Exercise goal. Could you retype the lines below, starting at the line holding "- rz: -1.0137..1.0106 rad" and stopping at the line holding "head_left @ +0", inclusive? Copy them exactly and drop the images.

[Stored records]
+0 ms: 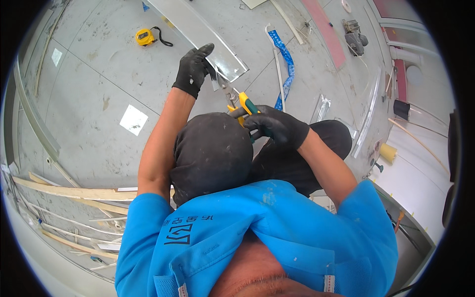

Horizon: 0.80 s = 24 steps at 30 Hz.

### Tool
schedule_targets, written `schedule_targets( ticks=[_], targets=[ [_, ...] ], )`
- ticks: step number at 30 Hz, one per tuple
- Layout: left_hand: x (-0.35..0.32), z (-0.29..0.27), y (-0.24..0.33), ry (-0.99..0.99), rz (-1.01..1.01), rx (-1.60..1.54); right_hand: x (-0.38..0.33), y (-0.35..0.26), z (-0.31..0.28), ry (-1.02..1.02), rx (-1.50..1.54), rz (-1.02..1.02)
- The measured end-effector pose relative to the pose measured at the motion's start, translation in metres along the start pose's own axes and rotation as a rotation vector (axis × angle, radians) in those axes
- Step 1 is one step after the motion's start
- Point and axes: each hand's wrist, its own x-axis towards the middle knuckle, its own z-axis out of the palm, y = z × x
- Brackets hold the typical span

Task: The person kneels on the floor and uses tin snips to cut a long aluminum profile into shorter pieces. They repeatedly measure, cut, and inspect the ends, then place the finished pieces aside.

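From here, the left hand (192, 69) grips the near end of a metallic strip (204, 38) stretching far-left; the right holds snips (246, 103). The strip looks light, slick, bendable — best held by its long edges.

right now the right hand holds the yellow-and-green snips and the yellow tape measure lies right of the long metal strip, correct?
Not quite: the head view shows the yellow tape measure lying left of the long metal strip. The right hand does hold the yellow-and-green snips.
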Motion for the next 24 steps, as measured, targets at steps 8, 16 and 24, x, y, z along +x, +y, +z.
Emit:
schedule_targets(
  ticks=[8, 16, 24],
  targets=[
    [-0.002, -0.007, -0.001, -0.067, 0.031, 0.104, 0.015, 0.018, -0.008, 0.057, -0.141, -0.09],
    [-0.003, -0.004, 0.002, -0.075, 0.005, 0.139, 0.018, 0.022, 0.003, 0.186, -0.18, -0.051],
    [-0.002, -0.008, -0.002, -0.109, 0.064, 0.058, 0.022, 0.027, 0.002, 0.197, -0.241, -0.106]
  ],
)
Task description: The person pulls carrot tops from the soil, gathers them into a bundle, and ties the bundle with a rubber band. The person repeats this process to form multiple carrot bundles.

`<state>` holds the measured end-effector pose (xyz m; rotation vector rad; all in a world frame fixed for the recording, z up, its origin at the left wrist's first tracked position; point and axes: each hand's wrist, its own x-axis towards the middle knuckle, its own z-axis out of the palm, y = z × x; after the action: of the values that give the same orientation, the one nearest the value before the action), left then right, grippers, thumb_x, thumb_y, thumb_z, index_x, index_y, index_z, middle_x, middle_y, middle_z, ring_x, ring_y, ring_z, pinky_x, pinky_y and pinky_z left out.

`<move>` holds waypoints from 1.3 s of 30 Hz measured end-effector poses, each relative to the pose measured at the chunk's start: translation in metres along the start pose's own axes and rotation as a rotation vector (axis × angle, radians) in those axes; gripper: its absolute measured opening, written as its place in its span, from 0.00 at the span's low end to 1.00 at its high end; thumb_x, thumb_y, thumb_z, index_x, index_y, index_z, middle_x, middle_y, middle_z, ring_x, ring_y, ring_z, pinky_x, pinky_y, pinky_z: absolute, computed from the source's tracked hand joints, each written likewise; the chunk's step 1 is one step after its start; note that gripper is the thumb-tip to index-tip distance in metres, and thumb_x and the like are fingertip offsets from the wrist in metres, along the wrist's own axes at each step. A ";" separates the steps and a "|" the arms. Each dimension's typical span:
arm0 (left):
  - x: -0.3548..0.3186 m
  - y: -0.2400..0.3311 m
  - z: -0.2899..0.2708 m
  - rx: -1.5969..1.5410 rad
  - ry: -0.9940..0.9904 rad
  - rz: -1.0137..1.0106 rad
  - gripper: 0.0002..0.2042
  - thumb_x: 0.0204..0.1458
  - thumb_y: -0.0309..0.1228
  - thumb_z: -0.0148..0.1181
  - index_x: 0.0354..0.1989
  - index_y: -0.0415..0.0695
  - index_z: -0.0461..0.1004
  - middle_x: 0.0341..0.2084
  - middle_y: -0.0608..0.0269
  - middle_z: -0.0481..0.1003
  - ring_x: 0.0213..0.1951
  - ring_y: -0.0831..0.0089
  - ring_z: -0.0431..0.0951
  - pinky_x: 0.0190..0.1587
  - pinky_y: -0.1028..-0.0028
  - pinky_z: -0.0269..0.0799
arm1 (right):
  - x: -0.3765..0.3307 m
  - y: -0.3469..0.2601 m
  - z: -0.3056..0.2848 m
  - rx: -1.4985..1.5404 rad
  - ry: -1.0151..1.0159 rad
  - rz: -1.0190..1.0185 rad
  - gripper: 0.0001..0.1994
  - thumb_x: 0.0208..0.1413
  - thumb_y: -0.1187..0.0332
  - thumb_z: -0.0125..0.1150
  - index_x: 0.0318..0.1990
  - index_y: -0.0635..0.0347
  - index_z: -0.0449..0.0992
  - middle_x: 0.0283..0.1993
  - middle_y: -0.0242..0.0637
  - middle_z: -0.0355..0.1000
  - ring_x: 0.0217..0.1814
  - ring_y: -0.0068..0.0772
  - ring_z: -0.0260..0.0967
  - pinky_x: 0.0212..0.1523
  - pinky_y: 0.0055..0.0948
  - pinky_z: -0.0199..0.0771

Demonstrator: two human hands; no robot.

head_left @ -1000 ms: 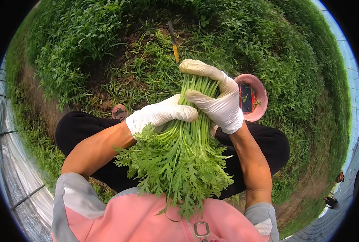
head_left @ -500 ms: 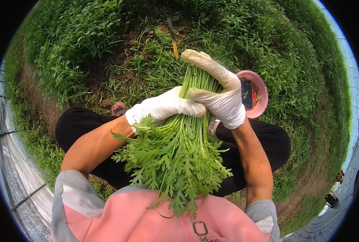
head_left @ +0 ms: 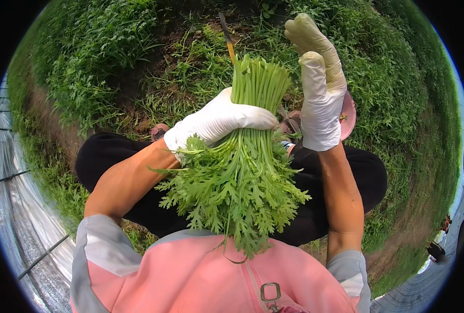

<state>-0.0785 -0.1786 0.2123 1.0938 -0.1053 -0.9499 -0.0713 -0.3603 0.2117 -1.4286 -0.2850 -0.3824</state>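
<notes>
A thick bunch of leafy greens [head_left: 242, 177] lies across my lap, its cut stems pointing away from me and its lobed leaves toward my chest. Around the stems wraps my left hand [head_left: 216, 121], in a white glove, with the thumb across the top. Apart from the bunch, to the right of the stem ends, my gloved right hand [head_left: 320, 83] is raised with the fingers extended and nothing in it. Its glove is yellowish at the fingertips.
Just beyond the stem ends, a knife [head_left: 227, 37] with a dark blade and yellow handle rests on the ground. A pink basin [head_left: 349, 117] stands at the right, partly behind my right hand. Dense green plants [head_left: 101, 57] grow ahead and on both sides; plastic sheeting [head_left: 26, 208] borders the far left.
My right hand has let go of the stems and moved up and to the right, opening. The left hand keeps its hold on the greens.
</notes>
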 end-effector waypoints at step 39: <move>0.004 -0.021 0.000 0.488 0.106 0.257 0.25 0.44 0.24 0.68 0.53 0.40 0.69 0.44 0.62 0.77 0.46 0.72 0.78 0.50 0.71 0.76 | -0.031 0.004 0.005 -0.377 -0.279 -0.038 0.52 0.36 0.63 0.83 0.70 0.60 0.58 0.73 0.44 0.56 0.74 0.41 0.55 0.71 0.37 0.56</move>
<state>-0.0888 -0.1846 0.1939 1.5350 -0.3968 -0.6451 -0.0975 -0.3525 0.1963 -1.8533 -0.4855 -0.2755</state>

Answer for this exercise.
  - rz: -1.0137..1.0106 rad
  - gripper: 0.0002..0.2042
  - thumb_x: 0.0204..0.1458
  - thumb_y: -0.0309..0.1228
  - thumb_z: -0.0148..0.1181
  - index_x: 0.0354..0.1989
  - index_y: -0.0415..0.0695
  - index_z: -0.0461..0.1004
  - middle_x: 0.0341..0.2084
  - middle_y: -0.0608..0.0269
  - middle_z: -0.0481..0.1003
  - ring_x: 0.0213..0.1951
  - ring_y: -0.0831..0.0089
  - ring_z: -0.0431..0.0951
  - pinky_x: 0.0190..0.1587
  - pinky_y: -0.1028..-0.0028
  - pinky_z: -0.0269..0.0799
arm1 (right):
  - x: -0.3765..0.3307 m
  - y: -0.3469..0.2601 m
  - z: -0.3056..0.2848 m
  - rx: -1.4985..1.5404 rad
  - ry: -1.0151..1.0159 rad
  - rz: -1.0190..1.0185 rad
  - gripper: 0.0001..0.1994
  - thumb_x: 0.0208..0.1413
  - thumb_y: -0.1187..0.0332
  - thumb_z: -0.0125..0.1150
  - index_x: 0.0318..0.1990
  - index_y: -0.0635..0.0347
  - index_z: -0.0449..0.0992
  - middle_x: 0.0283..0.1993
  - middle_y: -0.0242..0.0637
  - middle_z: -0.0355..0.1000
  - ring_x: 0.0217..0.1814
  - ring_y: -0.0068..0.0772
  - ring_z: -0.0260..0.0967
  - pinky_x: 0.0212..0.1523
  - pinky_y: 0.0055..0.0948
  - pinky_z: -0.0199..0.0771

Demonstrator: two human hands; no robot.

head_left @ -1000 ms: 
head_left @ -500 ms: 
head_left @ +0 ms: 

This exercise is complete.